■ **Problem requirements**
Write out every record exactly as it appears. Skip the pictures.

■ **Input records**
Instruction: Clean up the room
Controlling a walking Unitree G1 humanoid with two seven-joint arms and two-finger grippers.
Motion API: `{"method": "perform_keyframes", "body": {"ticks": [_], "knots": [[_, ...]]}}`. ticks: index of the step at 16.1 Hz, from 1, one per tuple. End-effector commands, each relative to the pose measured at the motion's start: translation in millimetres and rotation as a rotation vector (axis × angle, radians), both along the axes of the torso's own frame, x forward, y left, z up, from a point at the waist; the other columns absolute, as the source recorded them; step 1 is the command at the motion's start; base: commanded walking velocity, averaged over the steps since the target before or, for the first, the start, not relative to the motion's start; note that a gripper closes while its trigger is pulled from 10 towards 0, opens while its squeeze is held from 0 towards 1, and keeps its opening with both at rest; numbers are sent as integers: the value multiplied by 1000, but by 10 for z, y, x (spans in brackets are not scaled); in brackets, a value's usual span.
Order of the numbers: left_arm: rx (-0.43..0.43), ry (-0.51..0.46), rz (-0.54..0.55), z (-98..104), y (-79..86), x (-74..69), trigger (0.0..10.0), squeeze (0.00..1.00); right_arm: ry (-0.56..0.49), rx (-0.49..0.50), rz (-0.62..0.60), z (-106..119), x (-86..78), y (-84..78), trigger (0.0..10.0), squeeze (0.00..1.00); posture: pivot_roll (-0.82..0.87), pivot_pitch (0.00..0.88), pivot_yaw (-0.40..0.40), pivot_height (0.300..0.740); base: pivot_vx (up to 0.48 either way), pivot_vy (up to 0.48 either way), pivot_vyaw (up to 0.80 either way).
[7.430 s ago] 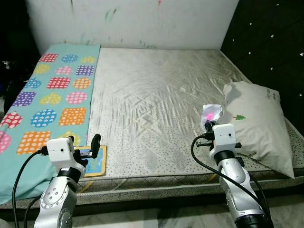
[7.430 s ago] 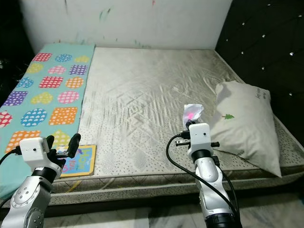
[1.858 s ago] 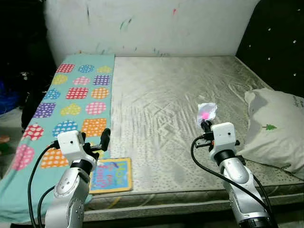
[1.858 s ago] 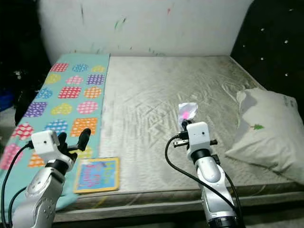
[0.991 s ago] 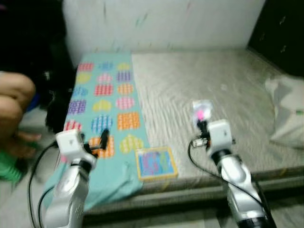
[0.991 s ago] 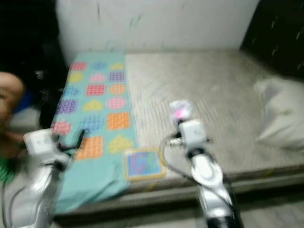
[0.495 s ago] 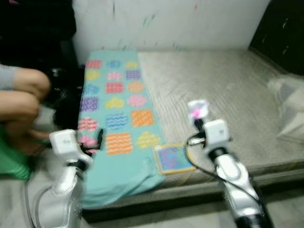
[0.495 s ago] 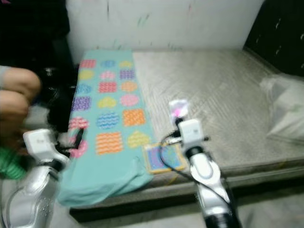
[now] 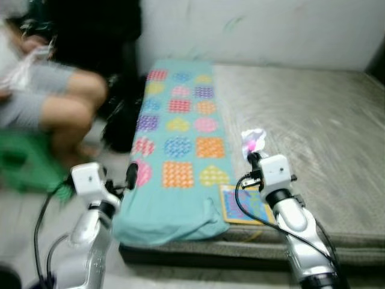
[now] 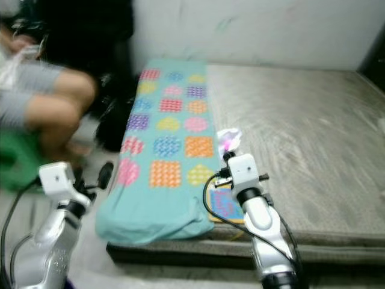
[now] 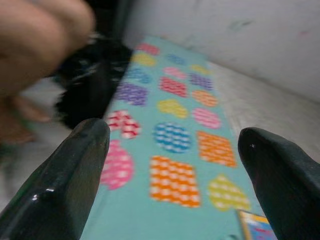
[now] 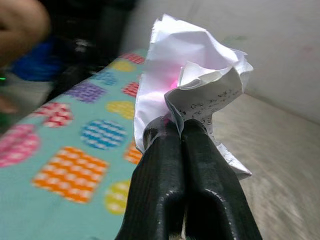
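Observation:
My right gripper is shut on a crumpled white paper with a pink patch, held up over the bed's front edge; the right wrist view shows the paper pinched between the black fingers. My left gripper stands open and holds nothing, out past the bed's left corner above the floor. Its two fingers spread wide in the left wrist view. A colourful picture book lies on the mattress by my right arm.
A teal blanket with coloured patches covers the bed's left strip and hangs over the front edge. A person sits at the far left beside something green. A black heap lies against the bed's side. The grey mattress stretches right.
The camera has swung left: the bed and pillow slid right, and the seated person and floor came into view. My right gripper still holds the paper.

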State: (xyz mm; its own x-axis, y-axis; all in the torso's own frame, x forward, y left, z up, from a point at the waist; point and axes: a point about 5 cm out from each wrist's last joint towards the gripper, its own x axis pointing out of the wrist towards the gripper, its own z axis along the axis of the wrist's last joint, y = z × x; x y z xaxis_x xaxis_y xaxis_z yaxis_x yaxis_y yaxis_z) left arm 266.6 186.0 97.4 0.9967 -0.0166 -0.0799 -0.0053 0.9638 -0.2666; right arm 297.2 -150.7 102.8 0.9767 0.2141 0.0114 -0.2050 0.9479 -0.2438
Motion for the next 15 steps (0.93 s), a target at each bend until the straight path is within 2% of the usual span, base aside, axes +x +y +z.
{"method": "perform_keyframes", "body": {"ticks": [1,15], "knots": [[10,-8,4,24,1,13,10000,0,-27,-8,-9,53,13,-26,10000,0,-132,0,-25,740,0,0,800],[27,-12,20,27,13,27,10000,0,-44,-7,-3,63,26,-19,10000,0,-131,0,-20,740,0,0,800]]}}
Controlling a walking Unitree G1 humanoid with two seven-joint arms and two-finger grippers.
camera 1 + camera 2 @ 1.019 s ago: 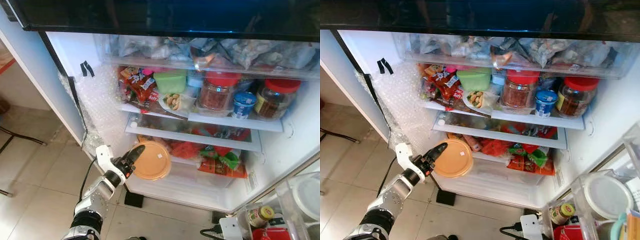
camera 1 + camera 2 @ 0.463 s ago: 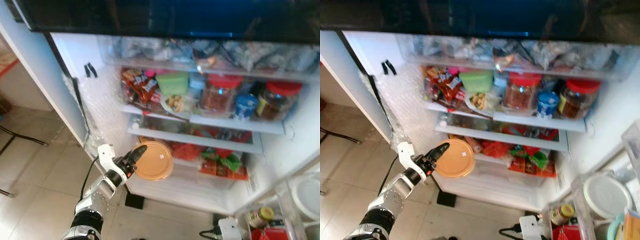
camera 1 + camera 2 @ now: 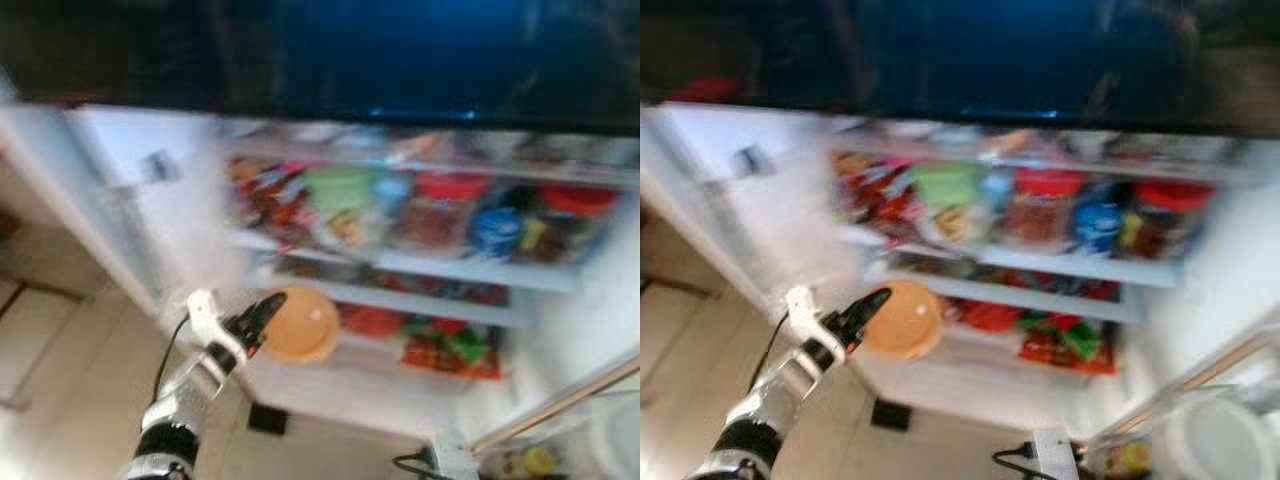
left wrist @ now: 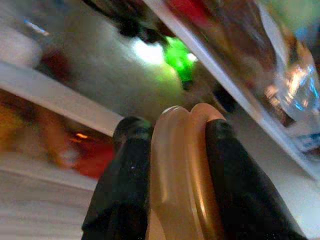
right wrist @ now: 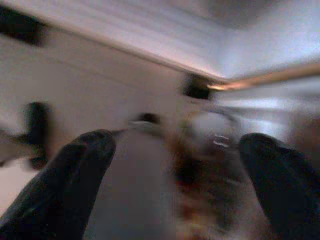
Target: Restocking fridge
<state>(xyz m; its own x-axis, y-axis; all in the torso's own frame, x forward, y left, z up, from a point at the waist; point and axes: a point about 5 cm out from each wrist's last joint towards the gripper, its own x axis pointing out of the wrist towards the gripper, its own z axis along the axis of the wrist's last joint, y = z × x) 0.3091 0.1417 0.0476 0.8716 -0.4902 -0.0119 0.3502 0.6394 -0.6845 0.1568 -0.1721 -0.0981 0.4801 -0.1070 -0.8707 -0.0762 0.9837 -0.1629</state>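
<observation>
We judge the step in hand to be carrying the orange container [image 3: 300, 325] into the open fridge [image 3: 590, 300], and to do it well we should keep it level, steady ourselves first since the head views are blurred, and aim for whatever free room there is on the lower shelf [image 3: 440, 300] rather than nudging the packets [image 3: 450, 345] already lying below it. Our left gripper [image 3: 262, 312] is clenched on the container's rim: in the left wrist view its two black fingers [image 4: 125, 185] press either side of the stacked edge of lid and tub [image 4: 182, 170], so the hold is thin and a knock against a shelf front could twist it loose. The container hangs in front of the lower part of the fridge, near the left end of the shelves and not yet resting on anything. It is round, flat and shallow, a pale orange plastic with a small white label on its lid. Our right gripper [image 5: 175, 190] has its fingers spread apart with nothing between them
</observation>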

■ **Response**
Instruction: Clean up the room
Controlling a walking Unitree G1 humanoid with two seven-joint arms and two-finger grippers.
Motion API: `{"method": "perform_keyframes", "body": {"ticks": [_], "knots": [[_, ...]]}}`. ticks: index of the step at 16.1 Hz, from 1, one per tuple. End-effector commands, each relative to the pose measured at the motion's start: translation in millimetres and rotation as a rotation vector (axis × angle, radians), both along the axes of the torso's own frame, x forward, y left, z up, from a point at the waist; the other columns absolute, as the source recorded them; step 1 is the command at the motion's start; base: commanded walking velocity, averaged over the steps since the target before or, for the first, the start, not relative to the motion's start; note that a gripper closes while its trigger is pulled from 10 towards 0, opens while its squeeze is held from 0 towards 1, and keeps its opening with both at rest; numbers are sent as integers: the value multiplied by 1000, but by 10 for z, y, x (spans in brackets are not scaled); in brackets, a value's usual span.
Order of the numbers: left_arm: rx (-0.43..0.43), ry (-0.51..0.46), rz (-0.54..0.55), z (-98..104), y (-79..86), x (-74..69), trigger (0.0..10.0), squeeze (0.00..1.00); right_arm: ry (-0.56..0.49), rx (-0.49..0.50), rz (-0.62..0.60), z (-106..119), x (-86..78), y (-84..78), trigger (0.0..10.0), squeeze (0.00..1.00); posture: pivot_roll (-0.82..0.87), pivot_pitch (0.00..0.88), pivot_yaw (-0.40..0.40), pivot_height (0.300..0.740); base: pivot_vx (up to 0.48 either way), pivot_vy (up to 0.48 either way), pivot_vyaw (up to 0.80 either way).
[7.430 s ago] 
[7.430 s ago] 
[1.858 s ago] 
[1.858 s ago] 
[0.991 s ago] 
[0.991 s ago] 
[0.495 s ago] 
[0.495 s ago] 
[now] 
[now] 
[now] 
[now] 
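Observation:
My right gripper is shut on a crumpled white paper with a pink patch, held up over the bed's front edge; the right wrist view shows the paper pinched between the black fingers. My left gripper stands open and holds nothing, out past the bed's left corner above the floor. Its two fingers spread wide in the left wrist view. A colourful picture book lies on the mattress by my right arm.
A teal blanket with coloured patches covers the bed's left strip and hangs over the front edge. A person sits at the far left beside something green. A black heap lies against the bed's side. The grey mattress stretches right.
The camera has swung left: the bed and pillow slid right, and the seated person and floor came into view. My right gripper still holds the paper.
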
State: (xyz mm; its own x-axis, y-axis; all in the torso's own frame, x forward, y left, z up, from a point at the waist; point and axes: a point about 5 cm out from each wrist's last joint towards the gripper, its own x axis pointing out of the wrist towards the gripper, its own z axis along the axis of the wrist's last joint, y = z × x; x y z xaxis_x xaxis_y xaxis_z yaxis_x yaxis_y yaxis_z) left arm 266.6 186.0 97.4 0.9967 -0.0166 -0.0799 -0.0053 0.9638 -0.2666; right arm 297.2 -150.7 102.8 0.9767 0.2141 0.0114 -0.2050 0.9479 -0.2438
Motion for the next 15 steps (0.93 s), a target at each bend until the straight path is within 2% of the usual span, base aside, axes +x +y +z.
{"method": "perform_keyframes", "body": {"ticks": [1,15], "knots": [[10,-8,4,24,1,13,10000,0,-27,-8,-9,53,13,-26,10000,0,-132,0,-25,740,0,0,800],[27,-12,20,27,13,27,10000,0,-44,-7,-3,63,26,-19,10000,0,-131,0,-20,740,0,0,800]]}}
Controlling a walking Unitree G1 humanoid with two seven-joint arms and two-finger grippers.
camera 1 + camera 2 @ 1.019 s ago: 
camera 1 + camera 2 @ 0.463 s ago: 
camera 1 + camera 2 @ now: 
left wrist @ now: 
right wrist @ now: 
Target: Restocking fridge
<state>(xyz m; its own x-axis, y-axis; all in the torso's own frame, x forward, y left, z up, from a point at the waist; point and axes: a point about 5 cm out from each wrist's last joint towards the gripper, its own x axis pointing out of the wrist towards the gripper, its own z axis along the axis of the wrist's last joint, y = z × x) 0.3091 0.1417 0.0476 0.8716 -0.4902 -0.0119 0.3502 0.6394 -0.6845 0.1568 -0.1721 -0.0981 0.4801 -0.1070 -0.8707 -0.0762 0.9837 -0.1629</state>
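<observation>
We judge the step in hand to be carrying the orange container [image 3: 300, 325] into the open fridge [image 3: 590, 300], and to do it well we should keep it level, steady ourselves first since the head views are blurred, and aim for whatever free room there is on the lower shelf [image 3: 440, 300] rather than nudging the packets [image 3: 450, 345] already lying below it. Our left gripper [image 3: 262, 312] is clenched on the container's rim: in the left wrist view its two black fingers [image 4: 125, 185] press either side of the stacked edge of lid and tub [image 4: 182, 170], so the hold is thin and a knock against a shelf front could twist it loose. The container hangs in front of the lower part of the fridge, near the left end of the shelves and not yet resting on anything. It is round, flat and shallow, a pale orange plastic with a small white label on its lid. Our right gripper [image 5: 175, 190] has its fingers spread apart with nothing between them
</observation>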

This exercise is complete.